Service medals and pictures on his wall make Retired Petty Officer James Root look like a real life G.I. Joe.

From his Combat Action Ribbon showing courage under fire, to the numerous medals he earned during his 20 years in the U.S. Navy, Root proved himself to be an American hero.

“This shows you’ve been in a combat zone and engaged with the enemy,” explained James Root as he pointed at the honor above his fireplace.

But now, he is setting his sights on another battle -- this time with the Veteran’s Administration San Diego Health Care System. He claims he is not getting the timely medical attention he so desperately needs.

His allegations come amid a growing scandal within the U.S. Department of Veterans Affairs over delayed and substandard care at its facilities.

Fighting in four tours of duty – including Desert Storm and Operations Enduring Freedom and Iraqi Freedom – has cost the 47-year-old Root.

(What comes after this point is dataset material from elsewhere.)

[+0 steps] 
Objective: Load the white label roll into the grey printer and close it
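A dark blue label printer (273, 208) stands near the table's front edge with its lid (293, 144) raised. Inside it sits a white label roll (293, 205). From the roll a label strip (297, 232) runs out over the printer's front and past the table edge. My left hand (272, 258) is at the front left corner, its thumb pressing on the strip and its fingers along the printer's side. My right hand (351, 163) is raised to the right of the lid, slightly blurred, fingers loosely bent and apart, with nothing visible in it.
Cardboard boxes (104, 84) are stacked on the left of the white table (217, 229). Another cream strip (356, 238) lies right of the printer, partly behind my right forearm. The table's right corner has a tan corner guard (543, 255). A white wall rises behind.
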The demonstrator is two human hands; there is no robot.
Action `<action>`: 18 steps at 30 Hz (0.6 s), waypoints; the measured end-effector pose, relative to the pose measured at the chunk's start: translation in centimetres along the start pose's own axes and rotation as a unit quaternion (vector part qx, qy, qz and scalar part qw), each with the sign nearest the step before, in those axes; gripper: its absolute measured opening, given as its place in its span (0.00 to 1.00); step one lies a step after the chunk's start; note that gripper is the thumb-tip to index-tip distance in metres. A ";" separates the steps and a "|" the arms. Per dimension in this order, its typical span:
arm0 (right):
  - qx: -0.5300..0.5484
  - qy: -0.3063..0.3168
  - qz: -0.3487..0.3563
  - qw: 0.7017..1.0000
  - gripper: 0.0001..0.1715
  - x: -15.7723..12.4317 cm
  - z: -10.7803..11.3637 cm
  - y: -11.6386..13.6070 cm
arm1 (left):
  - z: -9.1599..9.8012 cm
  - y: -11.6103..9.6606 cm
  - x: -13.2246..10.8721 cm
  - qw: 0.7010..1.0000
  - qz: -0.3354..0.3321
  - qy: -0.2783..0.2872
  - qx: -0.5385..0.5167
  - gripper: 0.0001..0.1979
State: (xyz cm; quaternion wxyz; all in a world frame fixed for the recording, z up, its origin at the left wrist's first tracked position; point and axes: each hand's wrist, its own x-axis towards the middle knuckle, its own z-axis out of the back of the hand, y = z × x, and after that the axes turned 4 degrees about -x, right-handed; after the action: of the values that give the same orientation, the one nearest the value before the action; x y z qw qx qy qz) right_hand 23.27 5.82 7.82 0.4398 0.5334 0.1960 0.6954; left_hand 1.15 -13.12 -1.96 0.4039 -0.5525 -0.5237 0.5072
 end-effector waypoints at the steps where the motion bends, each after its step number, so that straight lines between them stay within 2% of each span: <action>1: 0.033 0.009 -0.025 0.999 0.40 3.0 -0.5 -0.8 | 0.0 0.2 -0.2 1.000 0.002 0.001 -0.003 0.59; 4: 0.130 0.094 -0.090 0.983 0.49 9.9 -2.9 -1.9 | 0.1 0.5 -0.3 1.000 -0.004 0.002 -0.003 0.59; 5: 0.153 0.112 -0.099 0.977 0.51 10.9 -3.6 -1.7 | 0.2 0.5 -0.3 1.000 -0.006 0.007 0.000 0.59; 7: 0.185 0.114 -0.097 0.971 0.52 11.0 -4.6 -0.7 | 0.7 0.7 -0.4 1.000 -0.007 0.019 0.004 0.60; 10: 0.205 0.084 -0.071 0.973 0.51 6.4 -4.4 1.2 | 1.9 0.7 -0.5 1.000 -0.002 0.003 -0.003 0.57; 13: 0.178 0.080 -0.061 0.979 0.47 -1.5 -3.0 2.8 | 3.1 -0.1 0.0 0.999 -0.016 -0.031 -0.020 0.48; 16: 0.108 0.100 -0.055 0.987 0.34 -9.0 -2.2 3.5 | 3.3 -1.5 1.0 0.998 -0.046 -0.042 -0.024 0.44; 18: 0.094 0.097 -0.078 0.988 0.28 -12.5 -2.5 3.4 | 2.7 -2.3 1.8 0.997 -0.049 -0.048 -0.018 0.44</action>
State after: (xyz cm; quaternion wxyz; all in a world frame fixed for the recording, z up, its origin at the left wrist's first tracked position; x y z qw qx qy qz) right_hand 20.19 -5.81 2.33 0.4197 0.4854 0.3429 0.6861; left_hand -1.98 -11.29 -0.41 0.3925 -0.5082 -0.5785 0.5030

He suffers from PTSD, severe back problems, a possible cancerous growth on his lip and what he and his wife call the VA’s misdiagnosis of warts on his knuckles.

“They hurt,” Root said, looking down at the warts. “You want to just cut them off.”

He said he’s tried to do just that with a razor blade.

In early May, Root tried to get an immediate appointment with a dermatologist for the problem. The closest appointment he could get was on July 15.

When asked if he’s getting a hero’s treatment these days, Root said, “No, it’s substandard.”

He and his wife Diana are now in a constant battle with the VA over timely treatment.

“My worst fear is he’s not going to get the help,” said Diana.

The San Diego VA Medical director said they’ve been recognized by their accrediting body as a top performing institution.

“We try to see most patients within a 14-day period, but that’s not always possible. Specialty services like dermatology aren’t always able to get immediate appointments,” the director said in a phone interview with NBC 7.

According to officials, the San Diego VA sees about 75,000 patients a year.

As for Root and his wife, Diana said she only had time to take her husband to appointments on Fridays because she’s become the family’s breadwinner, since his PTSD won’t allow him to work.

“Veterans, they go to serve their country, but when they come back, their country don’t serve them,” said Root.

The scandal embroiling VA facilities across the country was prompted when a whistleblower alleged that as many as 40 veterans died while waiting for appointments in a VA hospital in Phoenix, NBC News reported.

The fallout has led to the resignation the department’s Undersecretary Robert Petzel on May 16.

Some lawmakers have also called for the ouster of VA Secretary Eric Shinseki.